Elior stepped forward, cracking his neck.
"Good work," he muttered. "Now get back."
He dashed forward, leaving a crater where he stood. The sand erupted beneath his steps. Elior met the giant's swing head-on and his blade locked up against its massive arm. The impact sent shockwaves across the dunes.
Tom and Vera shielded their faces as wind sliced past them.
Elior's muscles tensed; veins glowed faintly gold. He pushed back — the creature's arm trembled, bending under sheer force.
He pivoted, used the giant's weight, and slammed his elbow into its chest. The shockwave burst outward, tearing open the armor and spraying sand high into the air.
The creature staggered.
Elior landed, breathing steadily, eyes never leaving its towering frame. "You're not touching that bunker."

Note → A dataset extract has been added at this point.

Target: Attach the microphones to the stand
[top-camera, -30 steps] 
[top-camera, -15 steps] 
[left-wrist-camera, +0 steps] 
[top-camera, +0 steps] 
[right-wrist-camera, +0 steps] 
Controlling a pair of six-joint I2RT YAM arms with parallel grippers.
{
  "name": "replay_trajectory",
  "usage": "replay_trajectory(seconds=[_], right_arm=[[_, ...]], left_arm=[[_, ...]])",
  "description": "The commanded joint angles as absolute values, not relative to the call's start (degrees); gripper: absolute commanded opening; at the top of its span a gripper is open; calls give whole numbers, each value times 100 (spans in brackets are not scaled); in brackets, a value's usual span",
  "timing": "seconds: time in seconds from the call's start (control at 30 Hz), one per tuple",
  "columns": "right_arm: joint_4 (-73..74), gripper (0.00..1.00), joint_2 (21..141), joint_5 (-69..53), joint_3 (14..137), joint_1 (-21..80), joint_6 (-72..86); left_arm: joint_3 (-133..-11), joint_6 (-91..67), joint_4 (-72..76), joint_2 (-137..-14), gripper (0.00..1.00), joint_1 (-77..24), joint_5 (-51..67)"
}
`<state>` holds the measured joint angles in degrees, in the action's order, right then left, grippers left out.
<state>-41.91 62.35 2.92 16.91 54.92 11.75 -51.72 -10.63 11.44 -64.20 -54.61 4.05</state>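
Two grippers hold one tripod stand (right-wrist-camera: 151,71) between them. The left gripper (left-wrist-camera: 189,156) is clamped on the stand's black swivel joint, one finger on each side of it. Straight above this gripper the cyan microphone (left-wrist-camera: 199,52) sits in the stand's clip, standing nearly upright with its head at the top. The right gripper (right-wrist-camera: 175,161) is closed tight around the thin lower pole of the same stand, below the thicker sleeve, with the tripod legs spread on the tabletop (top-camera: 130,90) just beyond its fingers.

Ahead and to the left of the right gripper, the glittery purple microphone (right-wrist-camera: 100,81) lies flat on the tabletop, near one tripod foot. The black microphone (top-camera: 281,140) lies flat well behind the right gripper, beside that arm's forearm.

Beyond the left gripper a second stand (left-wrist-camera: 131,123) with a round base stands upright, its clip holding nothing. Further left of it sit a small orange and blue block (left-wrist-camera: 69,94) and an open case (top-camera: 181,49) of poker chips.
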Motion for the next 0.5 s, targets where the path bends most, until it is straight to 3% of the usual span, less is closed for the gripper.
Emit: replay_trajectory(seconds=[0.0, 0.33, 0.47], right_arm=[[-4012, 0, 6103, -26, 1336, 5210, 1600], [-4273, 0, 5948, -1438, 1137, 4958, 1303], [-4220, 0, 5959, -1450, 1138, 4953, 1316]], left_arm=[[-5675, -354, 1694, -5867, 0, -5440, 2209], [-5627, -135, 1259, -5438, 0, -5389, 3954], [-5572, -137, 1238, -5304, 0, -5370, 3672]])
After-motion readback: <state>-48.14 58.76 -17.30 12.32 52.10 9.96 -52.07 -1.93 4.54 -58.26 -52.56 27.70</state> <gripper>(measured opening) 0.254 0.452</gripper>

Then, from the distance, Arlong came out of the bunker.
He froze for a second seeing the sheer size of what they were fighting. His hand shook. The glow from the barrier still radiated faintly on his arm.
"Elior.…" he whispered, his voice barely audible. "....Is that even alive?"
Elior didn't answer and focused on the battle. He just smirked and dashed again, sliding under the monster's swing to strike its ankle.
Rosario teleported beside him mid-fight. "I told you not to start without me!"
"You already did, blud." Elior shot back. "Now finish it."
Together, they offenced with force. Rosario vanishing and reappearing with each strike, Elior grounding each blow with brutal precision. The giant roared again, slamming a massive hand into the sand. The force cracked the dunes into trenches.
Grace watched the flashes outside, her reflection trembling in the glass.
Her whisper barely carried through the wind.
"Please…. come back alive."
The battle raged as the men against a colossal-sized nightmare under the broken moon, continued.